What you need to do: From the material below, copy each line that holds the word "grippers".

(Dataset excerpts Opens)

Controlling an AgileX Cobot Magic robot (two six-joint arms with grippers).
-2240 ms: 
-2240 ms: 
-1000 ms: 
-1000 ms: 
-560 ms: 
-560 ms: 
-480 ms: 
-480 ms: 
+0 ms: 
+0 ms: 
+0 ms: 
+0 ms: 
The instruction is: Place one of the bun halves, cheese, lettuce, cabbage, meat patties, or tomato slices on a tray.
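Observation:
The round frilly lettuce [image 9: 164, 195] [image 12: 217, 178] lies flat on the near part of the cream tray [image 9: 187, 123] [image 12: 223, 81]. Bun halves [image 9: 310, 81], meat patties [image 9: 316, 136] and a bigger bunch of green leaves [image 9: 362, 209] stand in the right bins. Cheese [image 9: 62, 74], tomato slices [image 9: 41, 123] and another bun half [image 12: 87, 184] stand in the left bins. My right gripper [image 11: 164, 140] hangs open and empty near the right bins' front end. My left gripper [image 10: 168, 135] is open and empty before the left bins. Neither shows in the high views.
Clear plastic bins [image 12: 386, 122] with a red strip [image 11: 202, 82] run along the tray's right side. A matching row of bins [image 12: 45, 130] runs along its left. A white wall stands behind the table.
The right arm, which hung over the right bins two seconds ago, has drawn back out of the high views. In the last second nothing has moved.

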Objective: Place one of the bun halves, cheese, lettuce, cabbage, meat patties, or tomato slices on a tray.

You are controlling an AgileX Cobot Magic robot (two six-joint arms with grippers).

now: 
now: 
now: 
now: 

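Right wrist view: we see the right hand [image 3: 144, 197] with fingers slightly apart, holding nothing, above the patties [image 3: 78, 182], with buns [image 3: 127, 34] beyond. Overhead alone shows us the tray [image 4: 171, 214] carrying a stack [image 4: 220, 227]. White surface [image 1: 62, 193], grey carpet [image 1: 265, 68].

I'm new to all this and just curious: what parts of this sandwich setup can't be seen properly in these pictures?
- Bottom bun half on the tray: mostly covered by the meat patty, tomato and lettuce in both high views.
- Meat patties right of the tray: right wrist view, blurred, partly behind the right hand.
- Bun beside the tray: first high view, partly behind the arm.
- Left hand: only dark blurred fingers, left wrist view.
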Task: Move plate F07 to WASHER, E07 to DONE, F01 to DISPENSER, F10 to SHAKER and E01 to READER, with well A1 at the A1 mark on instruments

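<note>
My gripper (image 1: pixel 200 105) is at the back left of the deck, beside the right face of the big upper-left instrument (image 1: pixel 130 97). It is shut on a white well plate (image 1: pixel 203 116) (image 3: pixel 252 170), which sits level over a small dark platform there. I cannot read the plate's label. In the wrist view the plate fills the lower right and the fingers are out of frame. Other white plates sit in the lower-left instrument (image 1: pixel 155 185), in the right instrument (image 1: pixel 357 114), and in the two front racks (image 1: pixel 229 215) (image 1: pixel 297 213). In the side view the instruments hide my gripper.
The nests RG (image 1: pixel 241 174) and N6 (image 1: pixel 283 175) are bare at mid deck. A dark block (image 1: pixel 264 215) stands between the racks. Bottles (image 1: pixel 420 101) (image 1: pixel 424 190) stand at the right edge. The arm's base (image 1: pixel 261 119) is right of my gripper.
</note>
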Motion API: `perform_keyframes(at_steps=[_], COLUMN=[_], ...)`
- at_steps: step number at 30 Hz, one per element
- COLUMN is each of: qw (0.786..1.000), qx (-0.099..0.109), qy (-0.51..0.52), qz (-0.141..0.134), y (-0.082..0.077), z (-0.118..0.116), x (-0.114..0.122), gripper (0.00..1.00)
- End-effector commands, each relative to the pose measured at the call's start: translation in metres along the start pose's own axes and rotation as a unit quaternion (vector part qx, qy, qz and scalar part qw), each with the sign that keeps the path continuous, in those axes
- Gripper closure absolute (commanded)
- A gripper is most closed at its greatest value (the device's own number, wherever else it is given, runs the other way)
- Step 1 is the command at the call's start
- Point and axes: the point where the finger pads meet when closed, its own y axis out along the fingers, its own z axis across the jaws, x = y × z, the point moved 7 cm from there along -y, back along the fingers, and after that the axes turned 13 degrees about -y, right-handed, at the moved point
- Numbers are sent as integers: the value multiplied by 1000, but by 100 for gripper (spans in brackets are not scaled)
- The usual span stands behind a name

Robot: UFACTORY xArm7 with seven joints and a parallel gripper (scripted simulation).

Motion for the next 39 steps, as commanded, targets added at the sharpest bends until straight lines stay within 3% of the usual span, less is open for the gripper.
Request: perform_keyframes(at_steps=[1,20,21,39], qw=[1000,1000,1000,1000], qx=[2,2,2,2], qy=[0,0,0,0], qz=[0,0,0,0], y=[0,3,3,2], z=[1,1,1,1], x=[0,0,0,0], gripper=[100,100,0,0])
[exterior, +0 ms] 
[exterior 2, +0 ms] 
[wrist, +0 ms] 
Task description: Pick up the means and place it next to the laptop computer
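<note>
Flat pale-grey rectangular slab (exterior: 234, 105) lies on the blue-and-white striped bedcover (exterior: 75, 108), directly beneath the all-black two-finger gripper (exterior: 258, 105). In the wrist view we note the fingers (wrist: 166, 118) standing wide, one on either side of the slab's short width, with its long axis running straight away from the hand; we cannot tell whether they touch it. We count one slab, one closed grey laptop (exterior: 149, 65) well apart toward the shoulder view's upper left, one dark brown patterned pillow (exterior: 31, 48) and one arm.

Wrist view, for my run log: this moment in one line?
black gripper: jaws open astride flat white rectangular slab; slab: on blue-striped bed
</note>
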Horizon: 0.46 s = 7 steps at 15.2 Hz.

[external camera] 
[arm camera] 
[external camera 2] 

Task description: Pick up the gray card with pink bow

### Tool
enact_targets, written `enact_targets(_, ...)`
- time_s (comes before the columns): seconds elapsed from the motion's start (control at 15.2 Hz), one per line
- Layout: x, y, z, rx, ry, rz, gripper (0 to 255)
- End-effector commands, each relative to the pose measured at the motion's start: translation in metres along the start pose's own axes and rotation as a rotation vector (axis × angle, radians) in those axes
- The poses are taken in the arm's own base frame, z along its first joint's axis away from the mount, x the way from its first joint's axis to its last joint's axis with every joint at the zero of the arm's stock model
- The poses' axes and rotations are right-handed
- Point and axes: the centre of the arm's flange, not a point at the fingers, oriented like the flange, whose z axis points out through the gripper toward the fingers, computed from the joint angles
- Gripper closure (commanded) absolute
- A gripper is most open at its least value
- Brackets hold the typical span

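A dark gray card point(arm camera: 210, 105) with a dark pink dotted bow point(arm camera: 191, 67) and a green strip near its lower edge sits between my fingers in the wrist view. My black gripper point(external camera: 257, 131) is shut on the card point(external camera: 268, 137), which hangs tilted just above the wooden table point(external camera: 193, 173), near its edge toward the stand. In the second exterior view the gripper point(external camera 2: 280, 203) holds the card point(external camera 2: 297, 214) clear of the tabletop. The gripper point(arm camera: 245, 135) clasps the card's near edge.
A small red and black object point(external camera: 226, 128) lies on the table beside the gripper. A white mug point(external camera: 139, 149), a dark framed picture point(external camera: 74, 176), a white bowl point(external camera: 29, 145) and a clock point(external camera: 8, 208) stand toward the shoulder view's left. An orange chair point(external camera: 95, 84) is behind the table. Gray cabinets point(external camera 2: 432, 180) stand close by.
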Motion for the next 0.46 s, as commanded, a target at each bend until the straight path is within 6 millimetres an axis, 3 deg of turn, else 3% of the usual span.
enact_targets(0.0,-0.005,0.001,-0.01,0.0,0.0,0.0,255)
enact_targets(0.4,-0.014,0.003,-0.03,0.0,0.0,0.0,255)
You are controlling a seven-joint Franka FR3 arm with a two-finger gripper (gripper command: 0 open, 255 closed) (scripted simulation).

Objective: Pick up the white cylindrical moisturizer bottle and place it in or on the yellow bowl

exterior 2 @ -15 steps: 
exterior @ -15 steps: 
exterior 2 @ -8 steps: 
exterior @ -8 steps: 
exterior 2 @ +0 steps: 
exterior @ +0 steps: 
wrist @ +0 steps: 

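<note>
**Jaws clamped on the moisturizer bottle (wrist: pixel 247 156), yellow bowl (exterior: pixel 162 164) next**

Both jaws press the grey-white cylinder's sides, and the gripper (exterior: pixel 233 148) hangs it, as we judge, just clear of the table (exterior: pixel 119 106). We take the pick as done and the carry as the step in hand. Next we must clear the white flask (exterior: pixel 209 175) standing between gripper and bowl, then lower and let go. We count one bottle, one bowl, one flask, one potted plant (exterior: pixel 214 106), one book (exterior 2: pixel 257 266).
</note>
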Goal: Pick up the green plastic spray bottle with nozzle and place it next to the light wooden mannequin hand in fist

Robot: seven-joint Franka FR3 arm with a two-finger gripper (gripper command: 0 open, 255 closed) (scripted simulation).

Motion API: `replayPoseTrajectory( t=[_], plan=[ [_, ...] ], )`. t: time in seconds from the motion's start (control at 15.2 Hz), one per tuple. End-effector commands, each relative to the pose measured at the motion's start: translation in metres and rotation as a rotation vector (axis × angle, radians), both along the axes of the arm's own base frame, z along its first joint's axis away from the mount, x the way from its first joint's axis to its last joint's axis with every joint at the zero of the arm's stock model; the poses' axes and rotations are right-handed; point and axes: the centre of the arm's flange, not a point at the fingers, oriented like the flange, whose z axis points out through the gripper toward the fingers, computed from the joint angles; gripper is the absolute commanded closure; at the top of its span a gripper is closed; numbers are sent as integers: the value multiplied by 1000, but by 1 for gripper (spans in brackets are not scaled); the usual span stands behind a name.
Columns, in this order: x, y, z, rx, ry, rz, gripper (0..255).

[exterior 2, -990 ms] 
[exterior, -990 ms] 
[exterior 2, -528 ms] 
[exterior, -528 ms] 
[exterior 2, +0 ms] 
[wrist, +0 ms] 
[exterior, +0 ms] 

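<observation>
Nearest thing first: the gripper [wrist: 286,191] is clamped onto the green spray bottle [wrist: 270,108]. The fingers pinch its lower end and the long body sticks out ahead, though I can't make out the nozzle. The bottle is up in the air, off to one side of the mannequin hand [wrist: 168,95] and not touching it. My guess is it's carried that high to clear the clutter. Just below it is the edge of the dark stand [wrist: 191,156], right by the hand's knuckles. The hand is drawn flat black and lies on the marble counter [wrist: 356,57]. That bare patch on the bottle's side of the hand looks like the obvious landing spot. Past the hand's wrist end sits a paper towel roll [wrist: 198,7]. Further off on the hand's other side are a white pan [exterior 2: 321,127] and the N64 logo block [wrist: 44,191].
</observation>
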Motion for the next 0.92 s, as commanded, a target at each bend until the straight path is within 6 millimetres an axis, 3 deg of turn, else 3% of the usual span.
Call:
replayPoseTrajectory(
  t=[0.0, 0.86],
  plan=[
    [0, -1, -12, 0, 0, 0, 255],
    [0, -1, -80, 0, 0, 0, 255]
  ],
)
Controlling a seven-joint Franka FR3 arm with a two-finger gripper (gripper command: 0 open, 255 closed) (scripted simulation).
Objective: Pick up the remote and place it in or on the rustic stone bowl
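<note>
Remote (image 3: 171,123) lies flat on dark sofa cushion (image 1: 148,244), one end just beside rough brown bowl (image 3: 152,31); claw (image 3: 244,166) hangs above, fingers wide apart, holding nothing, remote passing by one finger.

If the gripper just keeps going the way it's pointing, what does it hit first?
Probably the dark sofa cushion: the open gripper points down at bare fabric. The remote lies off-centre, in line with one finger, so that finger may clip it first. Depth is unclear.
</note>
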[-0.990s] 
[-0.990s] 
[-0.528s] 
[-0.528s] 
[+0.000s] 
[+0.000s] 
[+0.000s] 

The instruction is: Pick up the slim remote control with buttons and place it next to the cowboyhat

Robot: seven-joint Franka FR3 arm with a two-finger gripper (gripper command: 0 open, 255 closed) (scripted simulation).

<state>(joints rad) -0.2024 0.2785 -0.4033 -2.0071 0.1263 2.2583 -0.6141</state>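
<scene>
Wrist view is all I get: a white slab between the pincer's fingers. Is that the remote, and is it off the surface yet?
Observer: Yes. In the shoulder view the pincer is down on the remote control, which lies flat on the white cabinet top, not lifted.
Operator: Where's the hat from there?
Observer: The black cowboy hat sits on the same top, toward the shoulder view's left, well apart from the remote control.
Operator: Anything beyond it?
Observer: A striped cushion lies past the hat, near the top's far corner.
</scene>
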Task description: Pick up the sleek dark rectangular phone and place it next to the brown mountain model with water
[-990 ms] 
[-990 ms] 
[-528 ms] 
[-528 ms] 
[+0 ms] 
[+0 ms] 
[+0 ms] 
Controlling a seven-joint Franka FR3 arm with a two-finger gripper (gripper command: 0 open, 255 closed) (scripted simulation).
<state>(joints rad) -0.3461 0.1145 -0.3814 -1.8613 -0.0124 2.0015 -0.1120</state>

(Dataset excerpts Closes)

Exercise answer:
Controlling an AgileX Cobot Magic robot (two six-joint arms with grippers).
You are controlling an AgileX Cobot Magic robot (two six-joint arms with grippers).

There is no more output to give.